To each and every Alaka‘i Manager and Managing with Aloha champion out there, thank you again, and know this: I will never stop believing in you and your Aloha Spirit.
How coincidental – how very right and Pono – that our current immersion is with ‘Ike loa and Ha‘aha‘a! Here’s something I had once written of their value pairing:
‘Ike loa ~ Student, be Ready
There is always a student within us, aching to learn more, and learn it exceptionally well. We want to feel connection between our needs, our wants and our talents’ innate skill in serving those wants and needs.

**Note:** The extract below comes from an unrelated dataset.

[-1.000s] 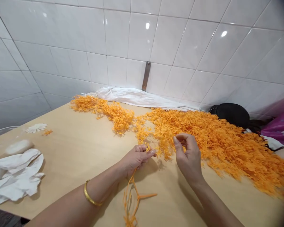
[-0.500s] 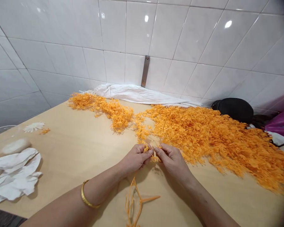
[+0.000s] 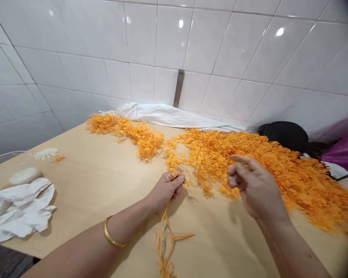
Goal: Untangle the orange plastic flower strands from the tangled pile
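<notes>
Two hands are working beside a heap of orange strands (image 3: 290, 181): the left hand (image 3: 168, 189) is seemingly pinching a dangling strand (image 3: 164, 239), the right hand (image 3: 253, 187) is spreading open; tugging could snag the heap.

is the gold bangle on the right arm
No, the gold bangle sits on the left forearm, while the right forearm shows bare.

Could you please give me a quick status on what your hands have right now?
Left hand: grip on orange strand, strand trailing to table. Right hand: open, empty, raised near orange pile.
</notes>
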`<state>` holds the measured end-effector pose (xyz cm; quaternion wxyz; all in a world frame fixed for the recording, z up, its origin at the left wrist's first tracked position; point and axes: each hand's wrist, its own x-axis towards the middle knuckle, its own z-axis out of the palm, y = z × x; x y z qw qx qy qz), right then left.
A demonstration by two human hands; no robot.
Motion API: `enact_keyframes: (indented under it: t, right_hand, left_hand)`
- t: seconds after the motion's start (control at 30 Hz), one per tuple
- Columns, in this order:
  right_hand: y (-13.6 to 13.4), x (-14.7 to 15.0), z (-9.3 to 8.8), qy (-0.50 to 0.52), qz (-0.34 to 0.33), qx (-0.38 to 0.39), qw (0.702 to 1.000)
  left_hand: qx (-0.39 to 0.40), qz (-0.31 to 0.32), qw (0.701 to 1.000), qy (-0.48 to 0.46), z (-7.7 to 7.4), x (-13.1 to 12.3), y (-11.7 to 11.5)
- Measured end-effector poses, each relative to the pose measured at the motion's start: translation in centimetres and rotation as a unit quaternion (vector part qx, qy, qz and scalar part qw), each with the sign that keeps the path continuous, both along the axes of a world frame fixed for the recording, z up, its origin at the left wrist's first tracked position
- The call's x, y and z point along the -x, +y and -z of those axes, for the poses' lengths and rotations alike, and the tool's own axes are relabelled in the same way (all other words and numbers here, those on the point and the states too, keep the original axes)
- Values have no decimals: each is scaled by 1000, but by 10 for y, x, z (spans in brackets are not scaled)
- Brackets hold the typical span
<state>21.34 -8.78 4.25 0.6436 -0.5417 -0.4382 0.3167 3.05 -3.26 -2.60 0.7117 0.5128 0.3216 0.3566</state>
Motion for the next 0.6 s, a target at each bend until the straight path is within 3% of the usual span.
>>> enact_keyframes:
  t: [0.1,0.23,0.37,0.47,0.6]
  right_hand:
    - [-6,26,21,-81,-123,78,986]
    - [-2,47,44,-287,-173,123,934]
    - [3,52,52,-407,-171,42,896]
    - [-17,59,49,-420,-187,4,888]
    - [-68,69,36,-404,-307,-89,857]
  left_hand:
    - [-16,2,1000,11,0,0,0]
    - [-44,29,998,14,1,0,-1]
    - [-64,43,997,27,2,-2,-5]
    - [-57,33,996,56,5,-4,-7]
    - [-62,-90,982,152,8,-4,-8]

We are ready in spirit, and must be ready to receive. So here is my coaching for you: “Whatever it is you want to do, find the person who does it best. Then see if they will teach you.”

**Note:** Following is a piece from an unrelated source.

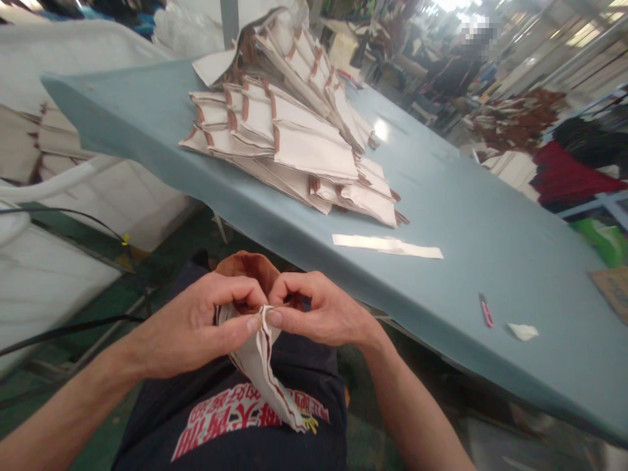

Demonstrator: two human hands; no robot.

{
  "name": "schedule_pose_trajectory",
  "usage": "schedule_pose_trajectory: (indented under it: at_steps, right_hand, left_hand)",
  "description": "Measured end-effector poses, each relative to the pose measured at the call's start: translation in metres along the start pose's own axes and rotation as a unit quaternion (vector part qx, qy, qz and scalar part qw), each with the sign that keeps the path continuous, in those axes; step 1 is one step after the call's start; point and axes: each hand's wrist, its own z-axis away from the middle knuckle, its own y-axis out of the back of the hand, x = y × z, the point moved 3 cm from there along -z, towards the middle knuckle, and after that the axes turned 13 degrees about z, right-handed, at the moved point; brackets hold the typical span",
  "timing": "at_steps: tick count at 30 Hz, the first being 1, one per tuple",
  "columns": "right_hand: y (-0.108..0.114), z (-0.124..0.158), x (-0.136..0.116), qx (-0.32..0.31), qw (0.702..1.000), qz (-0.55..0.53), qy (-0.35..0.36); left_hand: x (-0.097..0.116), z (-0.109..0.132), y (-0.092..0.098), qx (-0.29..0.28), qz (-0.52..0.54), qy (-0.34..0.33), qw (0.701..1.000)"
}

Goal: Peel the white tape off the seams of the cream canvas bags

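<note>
Between my two hands, over my lap, is a sewn fabric piece point(258, 360), white with brown edging and a brown part point(248, 265) that bulges up behind my fingers. My left hand point(206, 320) pinches its upper edge between thumb and fingers. Right beside it, my right hand point(314, 307) pinches the same edge, the thumb tips almost meeting. The white part hangs down over my dark apron point(206, 392), which has red and white lettering. My curled fingers hide some of the pinched seam.
A blue-green covered table point(471, 248) slants across in front. On it lie stacked white pieces with brown edges point(314, 144), a pale strip point(387, 246), a pink-handled cutter point(485, 311) and a white scrap point(523, 331). White bins point(88, 52) stand at left, near a black cable point(73, 330).
</note>
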Motion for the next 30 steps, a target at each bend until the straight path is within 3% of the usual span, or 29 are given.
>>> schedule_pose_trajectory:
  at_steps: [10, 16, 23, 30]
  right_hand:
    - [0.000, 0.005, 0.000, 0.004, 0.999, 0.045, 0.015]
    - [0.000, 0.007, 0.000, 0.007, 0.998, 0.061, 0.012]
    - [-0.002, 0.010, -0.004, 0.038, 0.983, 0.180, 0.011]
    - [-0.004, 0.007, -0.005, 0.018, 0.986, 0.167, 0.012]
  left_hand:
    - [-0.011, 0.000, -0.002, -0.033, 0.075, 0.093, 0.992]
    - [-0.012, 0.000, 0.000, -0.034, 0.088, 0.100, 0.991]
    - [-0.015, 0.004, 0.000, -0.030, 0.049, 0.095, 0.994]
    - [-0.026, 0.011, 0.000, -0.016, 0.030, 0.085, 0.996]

Ha‘aha‘a ~ Student, be Humble
Once you allow ‘Ike loa to set the course of your chosen Curriculum of Wanting be humble. Be willing to learn all there is to learn so you can make good choices (read Ho‘ohana and ‘Imi ola again!) This is what leaps off the page in my book’s chapter on this value (yes, I reread it too!): “Ha‘aha‘a teaches the how… In coaching other managers, I have discovered that grooming humility is the key difference between being tough and tough-minded… it helps them strike a balance between getting results and how they go about getting them.”